In the film, Blood states "Well, I'd certainly say she had marvelous judgment, Albert, if not particularly good taste."
... Ellison criticized the film's "moronic, hateful chauvinist last line, which I despise.'
How is the last line of the film any different to what Ellison wrote? How is it any more moronic, hateful or chauvinistic really?
Is this just another case of Ellison hating anything and everything around him (something he's quite (in)famous for)? Or is there some subtlety I'm missing out on. True Ellison's last line is slightly nicer in that it implies Vic did it just to save Blood whereas the film's line turns it into a terrible pun. But this is post-apocalyptic: you find humour where you can and it's not like Blood's gonna care about what he eats; certainly not have qualms about eating a completely different species.
Anyone can see what Ellison is complaining about?
On another note, I can't quite see how the story is misogynistic. If anything, one could argue it's misandristic. The story essentially says that if civilisation collapses, men will lose all trace of humanity and civilised behaviour and revert to animalistic primitive behaviour where rape and torture is the norm. Even the most primitive of societies - heck even ape societies - don't act this way, so why would we?

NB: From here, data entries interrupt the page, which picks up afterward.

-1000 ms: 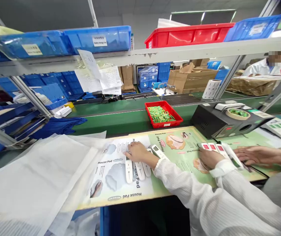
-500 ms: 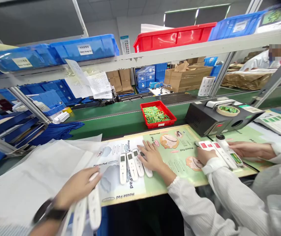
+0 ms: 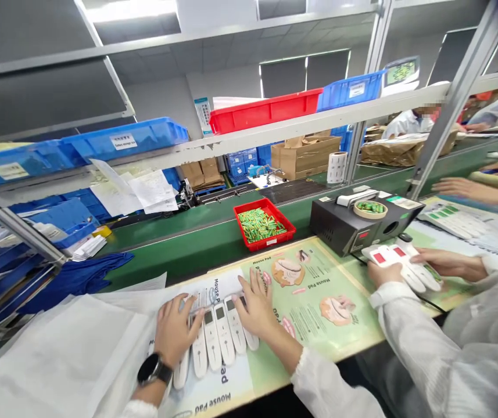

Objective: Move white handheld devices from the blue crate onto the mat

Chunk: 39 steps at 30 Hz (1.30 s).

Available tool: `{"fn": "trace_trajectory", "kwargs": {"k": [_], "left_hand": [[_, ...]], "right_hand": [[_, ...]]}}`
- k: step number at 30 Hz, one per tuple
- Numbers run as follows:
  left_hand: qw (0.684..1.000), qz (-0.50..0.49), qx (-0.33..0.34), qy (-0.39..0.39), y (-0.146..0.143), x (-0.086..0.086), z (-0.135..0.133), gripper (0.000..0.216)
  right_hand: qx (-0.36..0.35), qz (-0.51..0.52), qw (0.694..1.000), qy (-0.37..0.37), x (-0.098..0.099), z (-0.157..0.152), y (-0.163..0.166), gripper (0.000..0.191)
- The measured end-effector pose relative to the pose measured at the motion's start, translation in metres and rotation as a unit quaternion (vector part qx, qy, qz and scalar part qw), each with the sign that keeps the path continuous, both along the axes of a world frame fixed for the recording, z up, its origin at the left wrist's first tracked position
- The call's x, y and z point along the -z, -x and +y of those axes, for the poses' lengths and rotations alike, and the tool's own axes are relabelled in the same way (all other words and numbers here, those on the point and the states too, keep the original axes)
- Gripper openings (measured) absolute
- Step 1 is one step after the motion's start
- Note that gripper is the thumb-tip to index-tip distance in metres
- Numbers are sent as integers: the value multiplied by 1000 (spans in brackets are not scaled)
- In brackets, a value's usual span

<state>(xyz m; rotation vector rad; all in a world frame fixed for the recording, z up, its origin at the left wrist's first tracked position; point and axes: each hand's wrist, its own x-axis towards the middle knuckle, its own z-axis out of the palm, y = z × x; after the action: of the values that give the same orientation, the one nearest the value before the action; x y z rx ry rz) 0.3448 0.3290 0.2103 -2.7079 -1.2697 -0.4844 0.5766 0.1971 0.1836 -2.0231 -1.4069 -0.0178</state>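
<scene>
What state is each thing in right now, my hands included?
White gadgets: lying side by side in a row.
Left hand: spread over one end of the row.
Right hand: spread over the other end.
Black watch: worn.
Red tray: open, filled with green batteries.
Printed mat: flat, partly covered.
Blue cloth: crumpled.
Paper roll: upright.

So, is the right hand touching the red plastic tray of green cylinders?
Apart: the head view plainly shows a gap between the right hand and the tray.
</scene>
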Motion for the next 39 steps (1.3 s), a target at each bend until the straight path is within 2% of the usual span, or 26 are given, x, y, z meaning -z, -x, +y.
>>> {"fn": "trace_trajectory", "kwargs": {"k": [2, 5, 7, 9, 13, 18, 22, 25, 28, 30, 33, 36, 39], "left_hand": [[999, -3, -33, -16, 18, 8, -6, 54], [998, 11, -32, 55, 35, 26, -12, 67], [994, 15, -10, 105, 32, 37, -16, 73], [993, 8, -10, 115, 17, 41, -22, 75], [995, -11, 6, 102, -34, 36, -40, 72], [992, -39, 93, 80, -117, 28, -63, 63], [983, -44, 162, 69, -183, 23, -70, 62], [976, -48, 211, 14, -217, 19, -79, 59], [964, -68, 253, -34, -233, 19, -108, 54], [961, -72, 266, -29, -236, 22, -136, 52], [964, -66, 257, -3, -242, 30, -173, 54], [970, -67, 232, 11, -251, 39, -189, 57], [973, -65, 221, 19, -258, 45, -188, 59]], "right_hand": [[-21, -16, 1000, -9, -5, -10, -4, 64], [-117, -31, 993, 17, 0, -23, -8, 68], [-162, -29, 985, 44, 8, -26, -8, 68], [-164, -28, 984, 57, 15, -28, -9, 67], [-98, -45, 992, 60, 19, -42, -27, 65], [-5, -80, 993, 88, 19, -82, -86, 65], [63, -95, 989, 95, 17, -105, -136, 61], [98, -109, 986, 84, 12, -113, -158, 58], [160, -114, 979, 44, 11, -128, -160, 55], [196, -100, 975, 29, 14, -143, -152, 53], [184, -64, 980, 37, 19, -164, -137, 50], [162, -44, 985, 47, 18, -172, -131, 51], [156, -56, 984, 65, 15, -169, -132, 52]]}}
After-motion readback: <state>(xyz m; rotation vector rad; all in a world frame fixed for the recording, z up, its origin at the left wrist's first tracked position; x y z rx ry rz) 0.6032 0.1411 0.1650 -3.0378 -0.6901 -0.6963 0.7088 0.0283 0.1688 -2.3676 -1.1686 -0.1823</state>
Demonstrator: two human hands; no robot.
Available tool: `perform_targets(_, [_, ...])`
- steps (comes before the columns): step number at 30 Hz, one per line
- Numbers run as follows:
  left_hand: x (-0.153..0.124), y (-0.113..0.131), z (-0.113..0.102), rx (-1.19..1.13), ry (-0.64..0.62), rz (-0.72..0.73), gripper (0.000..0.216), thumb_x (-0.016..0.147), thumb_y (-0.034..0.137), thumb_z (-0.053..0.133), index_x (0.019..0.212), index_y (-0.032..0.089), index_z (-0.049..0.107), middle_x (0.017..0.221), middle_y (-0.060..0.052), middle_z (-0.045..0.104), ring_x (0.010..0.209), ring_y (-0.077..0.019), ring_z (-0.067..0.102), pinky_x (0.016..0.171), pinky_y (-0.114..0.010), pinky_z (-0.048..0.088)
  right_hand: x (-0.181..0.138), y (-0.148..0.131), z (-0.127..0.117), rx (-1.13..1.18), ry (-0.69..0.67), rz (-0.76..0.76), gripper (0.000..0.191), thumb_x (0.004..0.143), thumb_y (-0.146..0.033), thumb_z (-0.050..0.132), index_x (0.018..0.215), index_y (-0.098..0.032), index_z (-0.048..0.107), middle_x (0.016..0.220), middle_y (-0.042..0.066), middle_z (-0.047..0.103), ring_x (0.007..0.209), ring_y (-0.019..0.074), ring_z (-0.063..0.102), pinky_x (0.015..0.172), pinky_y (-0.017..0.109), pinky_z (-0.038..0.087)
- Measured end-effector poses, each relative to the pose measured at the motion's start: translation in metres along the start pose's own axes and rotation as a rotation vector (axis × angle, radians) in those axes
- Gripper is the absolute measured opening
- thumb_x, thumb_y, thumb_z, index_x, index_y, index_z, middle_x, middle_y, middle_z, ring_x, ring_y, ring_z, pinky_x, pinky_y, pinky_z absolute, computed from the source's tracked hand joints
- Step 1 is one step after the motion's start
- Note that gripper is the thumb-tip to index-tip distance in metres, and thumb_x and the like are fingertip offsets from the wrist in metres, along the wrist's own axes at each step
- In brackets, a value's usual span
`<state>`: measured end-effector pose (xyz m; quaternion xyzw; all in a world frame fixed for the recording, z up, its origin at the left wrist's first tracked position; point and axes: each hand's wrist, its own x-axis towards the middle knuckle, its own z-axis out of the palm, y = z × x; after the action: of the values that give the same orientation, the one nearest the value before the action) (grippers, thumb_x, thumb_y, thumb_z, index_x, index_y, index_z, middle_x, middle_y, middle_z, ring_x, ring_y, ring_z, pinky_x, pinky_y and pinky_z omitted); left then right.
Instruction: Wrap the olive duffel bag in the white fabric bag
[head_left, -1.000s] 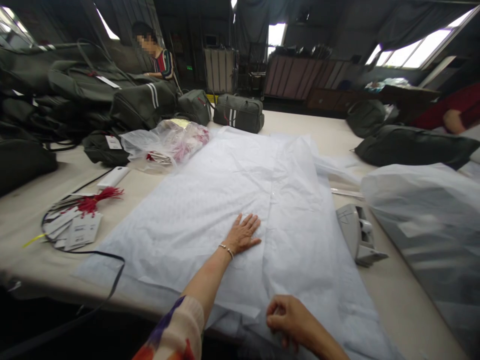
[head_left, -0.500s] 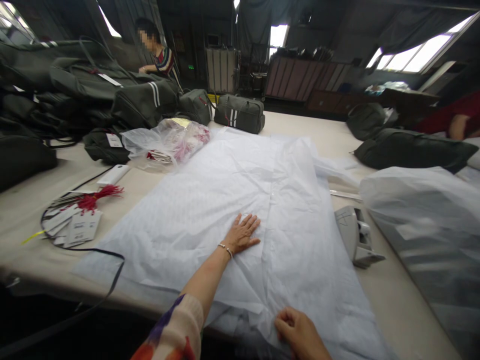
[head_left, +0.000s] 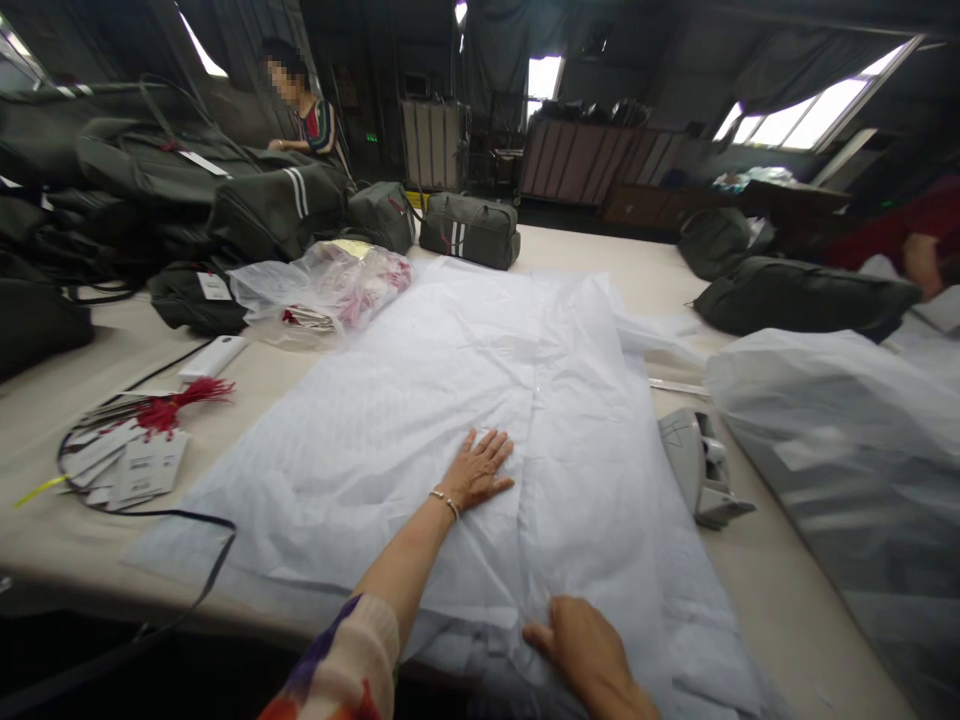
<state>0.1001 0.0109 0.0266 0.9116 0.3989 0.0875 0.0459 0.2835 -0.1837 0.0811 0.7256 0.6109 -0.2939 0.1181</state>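
Head view shows the stack of white plastic sheets [head_left: 465, 400] spread over the middle of the long table [head_left: 780, 560], unmoved over the last second. Left hand [head_left: 478, 470] has stayed flat on it, fingers spread. Right hand [head_left: 581, 650] has slid from a curled pinch at the near edge to lying flatter, fingers together on the film, so the pull on that edge looks eased

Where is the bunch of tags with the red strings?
In the head view, the tags with red strings lie on the table's left side, left of the white plastic sheet and just in front of a small white box.
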Motion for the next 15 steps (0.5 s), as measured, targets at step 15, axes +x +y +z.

This movie basically says that if there was a nuclear war tomorrow, by the day after I would be raping my next-door neighbours 12 year old daughter and either use my wife as bait to lure men in to kill, or as payment for goods. That's a nice elevated view of mankind there. And this is derogatory to WOman?
Thankfully I'm intelligent enough to realise that this is, at best, a satire on society as Ellison saw at the time he wrote it. Shame others can't see that.